When we welcome a furry family member into our lives we also sign up for having to make tough decisions for them – decisions about preventative health care, medical treatment and also end of life care. 

A week ago we found out our chocolate lab Diego (for some reason us chocolate lab owners always have to specify the chocolate part as if somehow that makes them even sweeter than they already are)… I digress … We found out Diego had a large “splenic mass” – approximately the size of a football. When I heard this I was like “oh…ok…like the size of one of those footballs for babies?” (this is called denial). I was promptly corrected “no, like the size of one of those footballs for grown ups” – this was not good. 

We were not ready for this mostly because Dr. Google told us that his evening hacking cough and slightly distended belly (yeah I said slightly) were due to something else that although not great was not an immediate life threatening condition. Dr. Google lies. 

And so began the agonizing decisions – what is this thing and what are we going to do about it? There were really only two possibilities – a benign tumour or a malignant one. There are a lot of fancy medical words for the different types of tumours of the spleen but I won’t confuse you with that. Basically none of them are good – some blow up while inside and are fatal, some spread to other organs and are fatal, some keep growing and squeeze other organs and that becomes fatal.

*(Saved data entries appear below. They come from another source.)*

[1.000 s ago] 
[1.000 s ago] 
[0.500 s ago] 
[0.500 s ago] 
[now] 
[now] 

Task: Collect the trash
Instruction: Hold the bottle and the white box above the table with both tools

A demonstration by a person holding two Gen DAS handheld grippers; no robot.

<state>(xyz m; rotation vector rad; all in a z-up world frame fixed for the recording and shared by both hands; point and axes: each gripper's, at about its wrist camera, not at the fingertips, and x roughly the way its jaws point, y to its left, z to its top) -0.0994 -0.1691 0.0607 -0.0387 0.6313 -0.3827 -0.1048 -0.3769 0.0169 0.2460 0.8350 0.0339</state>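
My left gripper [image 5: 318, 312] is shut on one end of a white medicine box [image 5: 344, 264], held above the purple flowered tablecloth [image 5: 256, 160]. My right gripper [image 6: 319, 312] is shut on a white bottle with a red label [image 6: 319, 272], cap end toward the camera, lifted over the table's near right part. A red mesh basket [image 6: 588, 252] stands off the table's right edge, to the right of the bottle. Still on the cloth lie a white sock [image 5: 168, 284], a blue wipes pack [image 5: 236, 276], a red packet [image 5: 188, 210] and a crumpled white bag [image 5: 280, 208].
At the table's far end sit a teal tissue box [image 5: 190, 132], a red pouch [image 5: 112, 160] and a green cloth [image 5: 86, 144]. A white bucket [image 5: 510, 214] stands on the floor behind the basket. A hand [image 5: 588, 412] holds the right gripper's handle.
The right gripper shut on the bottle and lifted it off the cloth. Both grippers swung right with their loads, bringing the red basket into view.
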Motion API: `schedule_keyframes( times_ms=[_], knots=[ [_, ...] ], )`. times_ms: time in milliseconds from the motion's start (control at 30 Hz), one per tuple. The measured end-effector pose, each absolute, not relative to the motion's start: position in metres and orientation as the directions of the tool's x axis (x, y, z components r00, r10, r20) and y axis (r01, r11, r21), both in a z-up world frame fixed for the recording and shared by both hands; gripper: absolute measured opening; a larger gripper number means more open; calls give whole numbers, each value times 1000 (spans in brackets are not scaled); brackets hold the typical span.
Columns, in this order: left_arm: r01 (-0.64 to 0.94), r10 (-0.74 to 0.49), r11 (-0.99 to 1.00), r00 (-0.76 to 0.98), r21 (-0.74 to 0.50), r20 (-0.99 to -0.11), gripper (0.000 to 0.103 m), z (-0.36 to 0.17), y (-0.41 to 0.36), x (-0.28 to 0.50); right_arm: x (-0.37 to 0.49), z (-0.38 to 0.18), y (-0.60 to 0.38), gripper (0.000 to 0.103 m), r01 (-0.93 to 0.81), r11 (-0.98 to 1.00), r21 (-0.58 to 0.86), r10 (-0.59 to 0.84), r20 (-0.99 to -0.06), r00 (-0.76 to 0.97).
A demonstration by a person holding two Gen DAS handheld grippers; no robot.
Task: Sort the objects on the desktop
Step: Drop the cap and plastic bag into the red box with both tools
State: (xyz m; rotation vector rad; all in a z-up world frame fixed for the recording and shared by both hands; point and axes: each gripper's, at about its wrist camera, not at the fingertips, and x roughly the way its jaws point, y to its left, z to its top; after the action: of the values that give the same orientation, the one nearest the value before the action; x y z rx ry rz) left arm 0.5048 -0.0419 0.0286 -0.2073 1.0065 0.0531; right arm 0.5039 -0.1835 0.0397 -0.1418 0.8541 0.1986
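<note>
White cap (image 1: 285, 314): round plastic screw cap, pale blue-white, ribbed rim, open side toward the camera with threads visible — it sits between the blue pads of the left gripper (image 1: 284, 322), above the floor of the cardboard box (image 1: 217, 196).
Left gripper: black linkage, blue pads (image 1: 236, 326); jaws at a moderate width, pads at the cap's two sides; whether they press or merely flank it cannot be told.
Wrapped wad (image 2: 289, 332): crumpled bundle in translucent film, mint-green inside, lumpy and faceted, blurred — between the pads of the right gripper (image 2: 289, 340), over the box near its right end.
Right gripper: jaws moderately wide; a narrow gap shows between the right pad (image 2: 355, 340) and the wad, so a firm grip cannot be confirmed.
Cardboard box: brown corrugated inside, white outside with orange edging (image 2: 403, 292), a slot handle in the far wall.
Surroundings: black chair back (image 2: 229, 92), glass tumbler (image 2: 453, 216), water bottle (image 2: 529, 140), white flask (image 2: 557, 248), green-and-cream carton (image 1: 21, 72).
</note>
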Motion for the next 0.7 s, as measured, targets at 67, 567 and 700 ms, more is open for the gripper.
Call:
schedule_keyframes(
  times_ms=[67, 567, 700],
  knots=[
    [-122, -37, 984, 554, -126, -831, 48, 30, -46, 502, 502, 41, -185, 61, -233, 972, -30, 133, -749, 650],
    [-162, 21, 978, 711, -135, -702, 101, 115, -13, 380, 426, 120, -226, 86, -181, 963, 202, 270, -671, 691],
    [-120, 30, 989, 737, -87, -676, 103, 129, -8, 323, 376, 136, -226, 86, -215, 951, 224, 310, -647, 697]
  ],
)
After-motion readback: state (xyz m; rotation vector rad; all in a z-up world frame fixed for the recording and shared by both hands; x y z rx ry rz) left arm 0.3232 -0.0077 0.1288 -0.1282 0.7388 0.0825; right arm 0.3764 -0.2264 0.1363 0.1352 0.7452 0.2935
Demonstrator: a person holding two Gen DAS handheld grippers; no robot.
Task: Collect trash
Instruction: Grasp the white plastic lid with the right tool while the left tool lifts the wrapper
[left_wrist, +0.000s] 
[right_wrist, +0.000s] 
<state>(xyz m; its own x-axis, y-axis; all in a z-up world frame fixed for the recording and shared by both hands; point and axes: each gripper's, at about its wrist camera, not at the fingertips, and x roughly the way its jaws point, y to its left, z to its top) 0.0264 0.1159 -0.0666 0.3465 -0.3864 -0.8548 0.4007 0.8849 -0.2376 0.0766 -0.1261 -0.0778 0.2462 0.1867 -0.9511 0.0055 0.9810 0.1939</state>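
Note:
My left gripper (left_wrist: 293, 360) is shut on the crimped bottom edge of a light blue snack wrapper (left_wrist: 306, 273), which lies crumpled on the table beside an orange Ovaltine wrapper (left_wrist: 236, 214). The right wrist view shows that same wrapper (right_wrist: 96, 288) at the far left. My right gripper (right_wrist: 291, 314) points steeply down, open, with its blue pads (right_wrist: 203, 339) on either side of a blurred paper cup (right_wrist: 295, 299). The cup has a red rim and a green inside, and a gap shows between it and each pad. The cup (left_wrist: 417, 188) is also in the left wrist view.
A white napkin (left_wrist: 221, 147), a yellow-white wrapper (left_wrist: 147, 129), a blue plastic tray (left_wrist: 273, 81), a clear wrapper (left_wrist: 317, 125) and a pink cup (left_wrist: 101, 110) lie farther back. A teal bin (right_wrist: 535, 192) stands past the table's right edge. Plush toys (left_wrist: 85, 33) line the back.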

We had some tests done but nothing conclusive came from them, biopsy wasn’t an option because of the blowing-up part. What we did know was this: if benign the “cure” is surgical removal,  malignant ones are aggressive and at best you can get more quality time if removed – cure is unlikely. And the other thing we knew is that Diego is 12 years old.

Diego on the way to his ultrasound appointment.

We opted for surgery the next morning. The night before and early morning that day was an awkward internal battle of trying to be optimistic while at the same time wondering if this was his last supper, last walk, last belly rub…. We made the heart breaking decision that if when they opened him up and it was “bad” (spreading all over) he should be put to sleep right away. We stayed by his side through sedation and until they were ready to anesthetize him for surgery and then I kissed his head and instead of saying “goodbye” or even “see you later” I managed to squeak out a “you got this buddy” before we turned around and walked away.

Time seemed to go horrendously slow after that but every minute that went by without a call from the vet was a good minute. Two hours later when the call came we were told he had made it through the surgery and that an 8 pound tumour had been successfully removed from his abdomen. That’s the size of a large newborn baby (or a small one with a baby-sized football in its hand). 

Diego is now at home recovering. We know there is a significant chance that tumour was malignant but we also know that he deserves a fighting chance at more quality time no matter how long that is. He’s strong and he’s a fighter and therefore so are we. 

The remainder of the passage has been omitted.